Deduplication – What Is Backup Deduplication?

Backup deduplication technology helps reduce storage costs and network bandwidth utilization by eliminating duplicate data blocks when you back up and transfer data.

Deduplication helps you to:

Reduce storage space usage by storing only unique data
Eliminate the need to invest in data deduplication-specific hardware
Reduce network load because less data is transferred, leaving more bandwidth for your production tasks

Remember, however, that deduplicated storage may require more computing resources, such as RAM and/or CPU. In some use cases traditional non-deduplicated storage may be more cost-effective than deduplicated. You should always analyze your needs and infrastructure before implementing deduplication.

Backup Storage Challenges

We are living in the era of big data.

In 1990, the hard disk of a personal computer was 10 megabytes. Now, multi-terabyte disks are the norm. Every 10 minutes, humanity creates as much data volume as was created from the dawn of civilization until the year 2000.

You must protect and back up all this data. Otherwise your company can lose money, reputation, time — your entire business can even shut down.

However, 75 percent of small-to medium-sized businesses (SMBs) surveyed by Acronis and IDC (International Data Corporation) admit that their data is not fully protected. The “sheer volume of data” was given as one of the primary reasons why.

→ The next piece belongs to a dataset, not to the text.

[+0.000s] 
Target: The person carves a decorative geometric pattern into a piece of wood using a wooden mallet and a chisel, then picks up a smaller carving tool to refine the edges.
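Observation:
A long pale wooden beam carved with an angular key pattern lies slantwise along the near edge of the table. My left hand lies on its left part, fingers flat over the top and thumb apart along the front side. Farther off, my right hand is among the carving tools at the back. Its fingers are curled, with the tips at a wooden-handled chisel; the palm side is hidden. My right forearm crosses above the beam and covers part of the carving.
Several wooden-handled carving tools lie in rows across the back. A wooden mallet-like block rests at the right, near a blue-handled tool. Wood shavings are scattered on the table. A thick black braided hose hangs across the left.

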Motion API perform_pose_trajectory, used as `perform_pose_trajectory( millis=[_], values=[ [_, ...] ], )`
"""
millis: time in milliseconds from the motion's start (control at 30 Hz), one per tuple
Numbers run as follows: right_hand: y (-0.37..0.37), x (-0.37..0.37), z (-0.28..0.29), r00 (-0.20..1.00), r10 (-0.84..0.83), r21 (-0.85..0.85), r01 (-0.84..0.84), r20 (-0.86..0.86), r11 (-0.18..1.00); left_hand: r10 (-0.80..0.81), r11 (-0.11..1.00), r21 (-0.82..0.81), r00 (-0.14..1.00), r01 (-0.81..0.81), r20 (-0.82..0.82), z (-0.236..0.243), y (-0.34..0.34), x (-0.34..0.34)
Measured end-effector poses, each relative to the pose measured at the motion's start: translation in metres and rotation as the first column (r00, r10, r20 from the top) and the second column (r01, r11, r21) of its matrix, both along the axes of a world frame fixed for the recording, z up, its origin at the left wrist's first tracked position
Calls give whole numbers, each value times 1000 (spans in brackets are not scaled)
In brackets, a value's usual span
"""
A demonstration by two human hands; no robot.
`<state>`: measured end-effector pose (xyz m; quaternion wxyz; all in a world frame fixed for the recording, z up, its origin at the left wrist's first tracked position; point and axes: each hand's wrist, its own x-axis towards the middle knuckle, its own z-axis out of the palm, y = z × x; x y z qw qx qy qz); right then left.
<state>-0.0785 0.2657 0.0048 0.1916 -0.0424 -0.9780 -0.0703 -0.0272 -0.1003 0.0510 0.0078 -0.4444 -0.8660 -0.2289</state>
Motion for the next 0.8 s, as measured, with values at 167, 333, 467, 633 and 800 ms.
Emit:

For example, let’s look at a company with 400 employees who use desktops and laptops. An average laptop can hold from 50 to a few hundred gigabytes of data on the hard disk. PCs contain from 20 to 150TB (terabytes) of data. With a 2:1 compression ratio, the backup administrator needs to provision between 10 to 75TB for every full backup, plus have more space for incremental and differential backups. Eventually, this company may need to acquire as much as a one petabyte of storage for PC backups alone.

Let’s assume this company invests in expensive storage for their PC backups. The next, even bigger challenge is to back up the PCs to this storage. A 100 Mbit (megabit) network can transfer only 10 megabytes of data per second. At this rate, a full backup will take from two to three weeks to transfer 10 to 75 TB of data over a 100 Mbit network.

Yet, every desktop has the same Windows operating system, same applications, and often numerous copies of the same data. Storing and transferring the same data multiple times to the same storage is a waste of time and resources. If a backup solution transfers and stores only unique data, the company can decrease their storage capacity and network requirements by up to 50 times! With deduplication, your organization can realize these savings.

What Is Backup Deduplication?

Backup deduplication minimizes storage space by detecting data repetition and storing the identical data only once. Deduplication also reduces network load, because duplicates of data previously backed up is not even transferred over the network to storage.

When you enable deduplication, your backup solution deduplicates the backups and saves them to a managed storage. A storage location where deduplication is enabled is called a deduplicating storage.

Deduplication can operate at a file-, sub file- (pieces of files), or block-level and usually works with all operating systems supported by your backup solution.

Deduplication produces maximum results when you create:

Full backups of similar data from different sources, such as operating systems (OS), virtual machines (VMs), and applications deployed from a standard image
Full backups of systems that you previously backed up to the same deduplicating storage
Incremental backups of similar data from different sources; for example, when you deploy OS updates to multiple systems and run an incremental backup
Incremental backups where the data does not change but the location of data does change; for example, when data, such as a file, circulates over the network or within one system and appears in a new place

How Does Backup Deduplication Work?

During deduplication, the backup data is split into blocks. Each block’s uniqueness is checked through a special database, which tracks all the stored blocks’ checksums. Unique blocks are sent to the storage and duplicates are skipped.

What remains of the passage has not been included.